■ Extracted records
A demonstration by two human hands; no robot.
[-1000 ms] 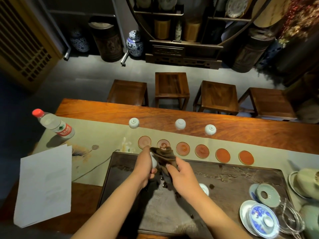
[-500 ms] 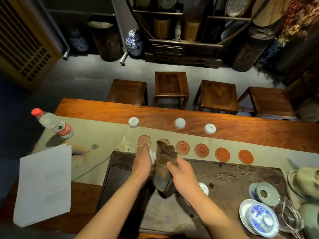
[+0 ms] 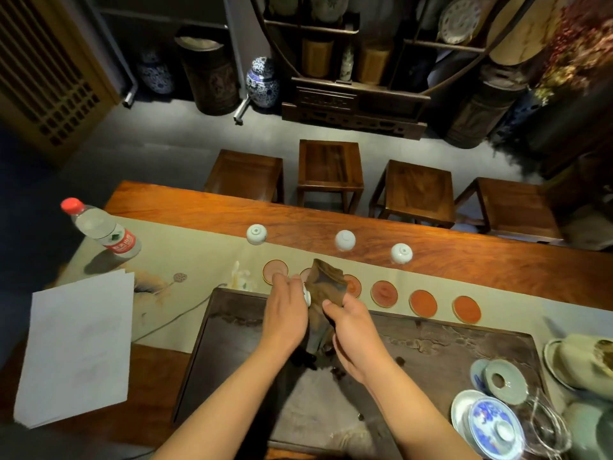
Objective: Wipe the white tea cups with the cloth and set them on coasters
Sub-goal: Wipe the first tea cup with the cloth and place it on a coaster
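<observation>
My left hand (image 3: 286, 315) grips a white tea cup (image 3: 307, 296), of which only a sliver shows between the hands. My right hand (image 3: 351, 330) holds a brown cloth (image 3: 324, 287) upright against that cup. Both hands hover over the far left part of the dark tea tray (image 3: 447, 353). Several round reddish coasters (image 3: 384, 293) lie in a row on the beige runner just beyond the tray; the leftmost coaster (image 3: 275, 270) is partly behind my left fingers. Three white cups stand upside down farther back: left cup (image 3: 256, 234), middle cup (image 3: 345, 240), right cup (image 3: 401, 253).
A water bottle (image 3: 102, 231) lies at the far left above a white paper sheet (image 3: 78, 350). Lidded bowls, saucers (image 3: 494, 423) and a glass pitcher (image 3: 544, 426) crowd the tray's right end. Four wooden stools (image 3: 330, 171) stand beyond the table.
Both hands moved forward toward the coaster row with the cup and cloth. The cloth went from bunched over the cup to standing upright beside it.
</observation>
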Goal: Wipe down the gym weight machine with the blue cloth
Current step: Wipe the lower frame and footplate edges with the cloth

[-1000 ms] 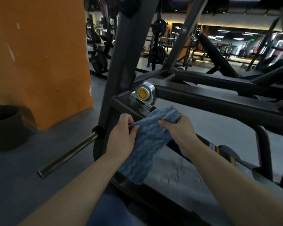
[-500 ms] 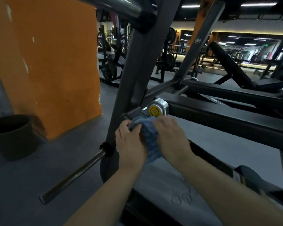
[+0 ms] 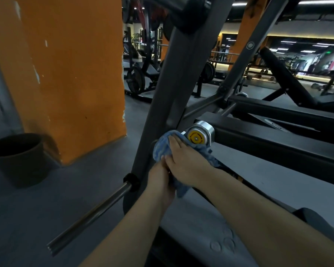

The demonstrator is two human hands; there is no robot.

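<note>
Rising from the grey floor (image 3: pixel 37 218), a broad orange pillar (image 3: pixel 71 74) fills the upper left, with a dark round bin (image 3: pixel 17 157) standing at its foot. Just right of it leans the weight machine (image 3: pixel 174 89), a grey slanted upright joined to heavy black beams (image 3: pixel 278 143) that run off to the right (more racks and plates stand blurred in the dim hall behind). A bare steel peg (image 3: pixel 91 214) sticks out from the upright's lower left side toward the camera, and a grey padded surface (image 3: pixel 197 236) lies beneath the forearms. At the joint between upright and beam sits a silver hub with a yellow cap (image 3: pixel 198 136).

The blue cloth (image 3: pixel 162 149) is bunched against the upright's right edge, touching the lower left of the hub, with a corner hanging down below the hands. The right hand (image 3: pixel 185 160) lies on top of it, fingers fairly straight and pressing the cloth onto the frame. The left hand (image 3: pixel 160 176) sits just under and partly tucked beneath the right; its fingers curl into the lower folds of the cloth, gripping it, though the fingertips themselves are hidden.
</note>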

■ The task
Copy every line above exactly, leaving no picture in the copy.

■ Expected answer
A demonstration by two human hands; no robot.
[-1000 ms] 
[-500 ms] 
[+0 ms] 
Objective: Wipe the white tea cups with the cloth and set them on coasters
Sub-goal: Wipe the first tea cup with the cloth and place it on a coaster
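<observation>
My left hand (image 3: 286, 315) grips a white tea cup (image 3: 307, 296), of which only a sliver shows between the hands. My right hand (image 3: 351, 330) holds a brown cloth (image 3: 324, 287) upright against that cup. Both hands hover over the far left part of the dark tea tray (image 3: 447, 353). Several round reddish coasters (image 3: 384, 293) lie in a row on the beige runner just beyond the tray; the leftmost coaster (image 3: 275, 270) is partly behind my left fingers. Three white cups stand upside down farther back: left cup (image 3: 256, 234), middle cup (image 3: 345, 240), right cup (image 3: 401, 253).
A water bottle (image 3: 102, 231) lies at the far left above a white paper sheet (image 3: 78, 350). Lidded bowls, saucers (image 3: 494, 423) and a glass pitcher (image 3: 544, 426) crowd the tray's right end. Four wooden stools (image 3: 330, 171) stand beyond the table.
Both hands moved forward toward the coaster row with the cup and cloth. The cloth went from bunched over the cup to standing upright beside it.
</observation>
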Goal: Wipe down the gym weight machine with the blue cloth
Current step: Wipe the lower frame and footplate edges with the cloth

[-1000 ms] 
[-500 ms] 
[+0 ms] 

The demonstrator is two human hands; there is no robot.

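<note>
Rising from the grey floor (image 3: pixel 37 218), a broad orange pillar (image 3: pixel 71 74) fills the upper left, with a dark round bin (image 3: pixel 17 157) standing at its foot. Just right of it leans the weight machine (image 3: pixel 174 89), a grey slanted upright joined to heavy black beams (image 3: pixel 278 143) that run off to the right (more racks and plates stand blurred in the dim hall behind). A bare steel peg (image 3: pixel 91 214) sticks out from the upright's lower left side toward the camera, and a grey padded surface (image 3: pixel 197 236) lies beneath the forearms. At the joint between upright and beam sits a silver hub with a yellow cap (image 3: pixel 198 136).

The blue cloth (image 3: pixel 162 149) is bunched against the upright's right edge, touching the lower left of the hub, with a corner hanging down below the hands. The right hand (image 3: pixel 185 160) lies on top of it, fingers fairly straight and pressing the cloth onto the frame. The left hand (image 3: pixel 160 176) sits just under and partly tucked beneath the right; its fingers curl into the lower folds of the cloth, gripping it, though the fingertips themselves are hidden.
</note>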

This output is complete.